This build illustrates the progressive march of better aftermarket accessories that have hit the market over time for particular kits.

To make a Mk31B used by the Royal Australian Navy, you needed to combine this kit with the Italeri HAS3. That kit included the Dogbox, that sat on the rear engine deck. The HAS3 kit was also needed for some scoops and fairings present on a Mk31. These days though, there are people like Hendie from Britmodeller making available the parts needed here. One doesn’t need to have both kits for this conversion. If only using the HAS1, though, some scratch building of scoops and fairings will still be required.

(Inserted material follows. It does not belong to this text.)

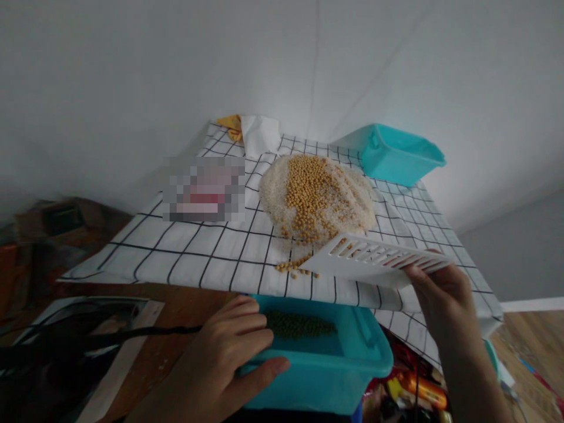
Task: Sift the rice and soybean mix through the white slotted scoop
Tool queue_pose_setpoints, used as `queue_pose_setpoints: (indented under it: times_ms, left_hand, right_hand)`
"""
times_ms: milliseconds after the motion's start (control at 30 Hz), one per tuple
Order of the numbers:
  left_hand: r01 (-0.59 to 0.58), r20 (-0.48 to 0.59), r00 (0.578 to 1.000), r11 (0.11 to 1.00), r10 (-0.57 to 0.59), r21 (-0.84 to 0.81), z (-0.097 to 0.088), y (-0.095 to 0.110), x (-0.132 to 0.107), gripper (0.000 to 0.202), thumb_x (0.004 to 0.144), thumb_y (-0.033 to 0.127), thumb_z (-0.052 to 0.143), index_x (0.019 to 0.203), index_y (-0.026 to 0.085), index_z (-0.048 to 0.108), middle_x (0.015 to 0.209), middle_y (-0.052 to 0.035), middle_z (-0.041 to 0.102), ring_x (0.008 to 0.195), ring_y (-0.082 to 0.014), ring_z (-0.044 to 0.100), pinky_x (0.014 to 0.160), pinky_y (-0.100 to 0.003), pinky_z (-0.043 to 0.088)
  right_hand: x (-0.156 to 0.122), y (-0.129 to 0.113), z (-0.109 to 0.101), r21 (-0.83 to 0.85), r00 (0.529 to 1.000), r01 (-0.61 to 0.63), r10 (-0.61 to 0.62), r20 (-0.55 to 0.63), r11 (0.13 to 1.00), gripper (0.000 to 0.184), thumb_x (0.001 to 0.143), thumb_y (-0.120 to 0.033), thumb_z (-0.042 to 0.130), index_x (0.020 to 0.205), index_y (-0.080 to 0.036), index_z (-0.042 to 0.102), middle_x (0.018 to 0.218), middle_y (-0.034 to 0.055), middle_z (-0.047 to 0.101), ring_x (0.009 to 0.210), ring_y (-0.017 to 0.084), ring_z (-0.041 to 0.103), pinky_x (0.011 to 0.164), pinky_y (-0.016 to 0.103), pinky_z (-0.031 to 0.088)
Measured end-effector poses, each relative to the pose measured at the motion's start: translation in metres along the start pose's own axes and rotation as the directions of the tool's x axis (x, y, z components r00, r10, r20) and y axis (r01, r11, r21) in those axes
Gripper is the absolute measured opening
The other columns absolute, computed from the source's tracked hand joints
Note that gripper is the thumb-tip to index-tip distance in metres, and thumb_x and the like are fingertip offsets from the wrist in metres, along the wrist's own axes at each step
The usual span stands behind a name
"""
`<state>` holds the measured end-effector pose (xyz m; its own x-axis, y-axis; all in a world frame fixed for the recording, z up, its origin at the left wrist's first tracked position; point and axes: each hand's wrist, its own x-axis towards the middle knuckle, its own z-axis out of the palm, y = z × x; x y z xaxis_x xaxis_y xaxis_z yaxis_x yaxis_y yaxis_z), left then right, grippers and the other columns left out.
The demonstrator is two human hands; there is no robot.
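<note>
My right hand (pixel 445 288) grips the right end of a white slotted plastic panel (pixel 352 265), tilted over the front edge of the table. Beyond the panel lies a pile of yellow soybeans (pixel 308 188) on pale rice-like grains (pixel 273 188). A few loose soybeans (pixel 293 267) lie by the panel's left end. Below the table edge stands a turquoise plastic bin (pixel 317 367) with small dark green beans (pixel 302 325) inside. At its left near corner is my left hand (pixel 238 346), fingers curled over the rim and thumb along the front.
A checked cloth (pixel 194 252) covers the table. Another turquoise bin (pixel 396 155) stands at the back right. A white cloth-like item (pixel 259 135) and a yellow one (pixel 233 126) lie at the back left. A pixelated patch hides something at left. Colourful packages (pixel 418 388) sit below right.
</note>
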<state>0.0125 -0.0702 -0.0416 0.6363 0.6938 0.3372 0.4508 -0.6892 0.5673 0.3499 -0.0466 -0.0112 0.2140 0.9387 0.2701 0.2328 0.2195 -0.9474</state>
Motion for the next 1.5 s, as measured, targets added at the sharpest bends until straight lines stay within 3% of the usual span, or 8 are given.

Similarly, the decals, once upon a time, offered only the less than comprehensive Aussie Decals sheet. Now there is the far superior L Decals sheet. If you can still find it, the Southern Sky Models decal sheet includes all the stencilling as well.

Sadly, Italeri’s kit hasn’t improved with time. However, even using this as a base kit is progress. Prior to this, the modeller would have had to use the old and poorly detailed Revell kit. The plastic in this boxing is particularly pebbly and textured. It requires much sanding down and describing. Plus, all the shallow and inconsistent rivet detail needs redrilling. In the end, it needed more rubbing down. Some areas were still textured after the application of paint. Id love Airfix to release a new tool Wessex, but fear they would only do the HC2 version

Construction Notes

Of course, us Australians had to fiddle around and change stuff! So a Mk31 cannot accurately be made straight out of the Italeri box. There are a few additions and modifications required. The best online reference for these is Graeme Moulenoux’s Grubby Fingers site.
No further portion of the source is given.